Work instruction>
Reproduce the listing below exactly, except for its pictures.

Stored data>

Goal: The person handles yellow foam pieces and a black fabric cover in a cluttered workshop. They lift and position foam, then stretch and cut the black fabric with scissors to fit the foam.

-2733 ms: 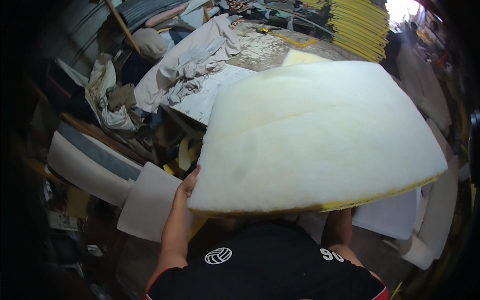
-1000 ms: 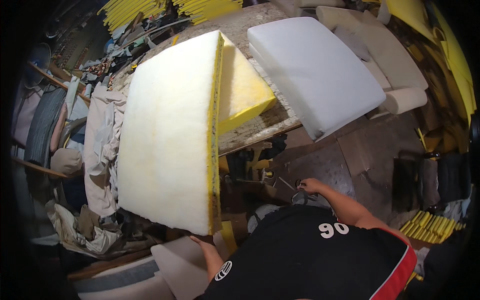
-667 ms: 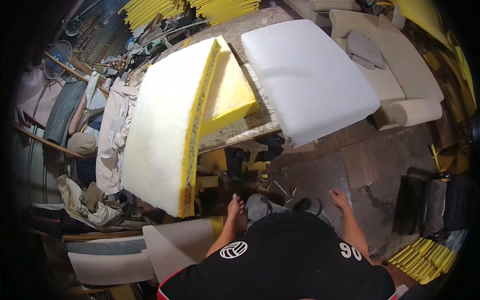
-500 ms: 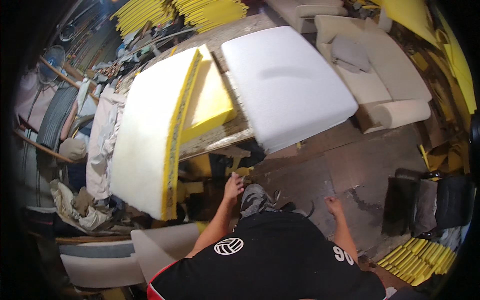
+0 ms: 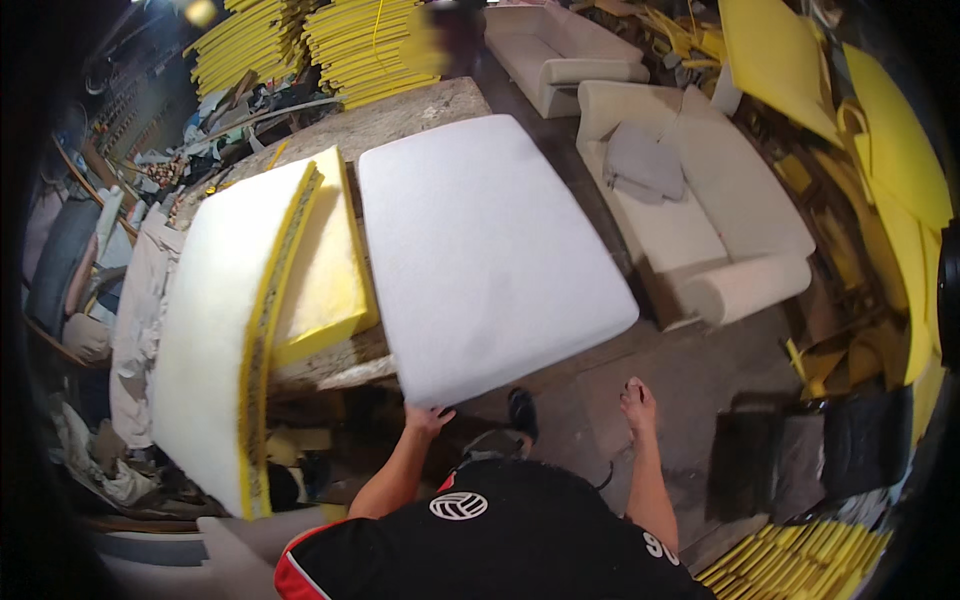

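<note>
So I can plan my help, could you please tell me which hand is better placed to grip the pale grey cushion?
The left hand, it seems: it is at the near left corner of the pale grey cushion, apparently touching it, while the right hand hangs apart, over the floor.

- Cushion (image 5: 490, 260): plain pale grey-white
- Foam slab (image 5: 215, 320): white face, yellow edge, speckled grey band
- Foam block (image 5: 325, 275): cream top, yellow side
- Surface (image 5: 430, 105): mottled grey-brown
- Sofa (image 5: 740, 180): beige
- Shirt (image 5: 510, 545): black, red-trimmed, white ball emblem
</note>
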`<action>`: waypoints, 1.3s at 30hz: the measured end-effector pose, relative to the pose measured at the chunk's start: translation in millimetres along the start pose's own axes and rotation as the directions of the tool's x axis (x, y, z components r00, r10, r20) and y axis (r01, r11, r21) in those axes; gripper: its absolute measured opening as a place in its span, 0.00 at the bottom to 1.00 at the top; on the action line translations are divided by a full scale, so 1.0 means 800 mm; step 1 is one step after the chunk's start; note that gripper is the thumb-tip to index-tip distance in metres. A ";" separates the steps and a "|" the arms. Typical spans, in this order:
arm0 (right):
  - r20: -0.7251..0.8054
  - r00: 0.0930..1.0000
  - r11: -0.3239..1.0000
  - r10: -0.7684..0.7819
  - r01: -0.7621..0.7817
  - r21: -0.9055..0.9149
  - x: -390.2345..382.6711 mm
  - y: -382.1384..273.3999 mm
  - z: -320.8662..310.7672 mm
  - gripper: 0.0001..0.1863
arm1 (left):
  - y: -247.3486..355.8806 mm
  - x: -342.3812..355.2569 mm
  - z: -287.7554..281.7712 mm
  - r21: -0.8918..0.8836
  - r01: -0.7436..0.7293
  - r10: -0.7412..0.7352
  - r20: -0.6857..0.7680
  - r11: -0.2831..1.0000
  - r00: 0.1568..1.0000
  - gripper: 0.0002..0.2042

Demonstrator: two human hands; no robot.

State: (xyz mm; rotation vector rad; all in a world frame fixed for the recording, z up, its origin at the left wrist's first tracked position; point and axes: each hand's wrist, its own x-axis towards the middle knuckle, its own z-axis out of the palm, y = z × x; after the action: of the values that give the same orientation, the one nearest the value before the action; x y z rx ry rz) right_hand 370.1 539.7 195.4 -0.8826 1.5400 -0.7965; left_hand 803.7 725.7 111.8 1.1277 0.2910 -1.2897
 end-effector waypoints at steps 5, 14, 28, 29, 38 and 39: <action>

Worked solution>
Goal: The person handles yellow foam pieces and a black fabric cover in a cluttered workshop. They lift and position foam, then stretch and cut the black fabric with scissors to fit the foam.

-2733 ms: 
-1000 ms: 
-667 ms: 
-500 ms: 
+0 ms: 

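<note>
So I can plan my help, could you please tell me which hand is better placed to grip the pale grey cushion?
The left hand, it seems: it is at the near left corner of the pale grey cushion, apparently touching it, while the right hand hangs apart, over the floor.

- Cushion (image 5: 490, 260): plain pale grey-white
- Foam slab (image 5: 215, 320): white face, yellow edge, speckled grey band
- Foam block (image 5: 325, 275): cream top, yellow side
- Surface (image 5: 430, 105): mottled grey-brown
- Sofa (image 5: 740, 180): beige
- Shirt (image 5: 510, 545): black, red-trimmed, white ball emblem
</note>
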`<action>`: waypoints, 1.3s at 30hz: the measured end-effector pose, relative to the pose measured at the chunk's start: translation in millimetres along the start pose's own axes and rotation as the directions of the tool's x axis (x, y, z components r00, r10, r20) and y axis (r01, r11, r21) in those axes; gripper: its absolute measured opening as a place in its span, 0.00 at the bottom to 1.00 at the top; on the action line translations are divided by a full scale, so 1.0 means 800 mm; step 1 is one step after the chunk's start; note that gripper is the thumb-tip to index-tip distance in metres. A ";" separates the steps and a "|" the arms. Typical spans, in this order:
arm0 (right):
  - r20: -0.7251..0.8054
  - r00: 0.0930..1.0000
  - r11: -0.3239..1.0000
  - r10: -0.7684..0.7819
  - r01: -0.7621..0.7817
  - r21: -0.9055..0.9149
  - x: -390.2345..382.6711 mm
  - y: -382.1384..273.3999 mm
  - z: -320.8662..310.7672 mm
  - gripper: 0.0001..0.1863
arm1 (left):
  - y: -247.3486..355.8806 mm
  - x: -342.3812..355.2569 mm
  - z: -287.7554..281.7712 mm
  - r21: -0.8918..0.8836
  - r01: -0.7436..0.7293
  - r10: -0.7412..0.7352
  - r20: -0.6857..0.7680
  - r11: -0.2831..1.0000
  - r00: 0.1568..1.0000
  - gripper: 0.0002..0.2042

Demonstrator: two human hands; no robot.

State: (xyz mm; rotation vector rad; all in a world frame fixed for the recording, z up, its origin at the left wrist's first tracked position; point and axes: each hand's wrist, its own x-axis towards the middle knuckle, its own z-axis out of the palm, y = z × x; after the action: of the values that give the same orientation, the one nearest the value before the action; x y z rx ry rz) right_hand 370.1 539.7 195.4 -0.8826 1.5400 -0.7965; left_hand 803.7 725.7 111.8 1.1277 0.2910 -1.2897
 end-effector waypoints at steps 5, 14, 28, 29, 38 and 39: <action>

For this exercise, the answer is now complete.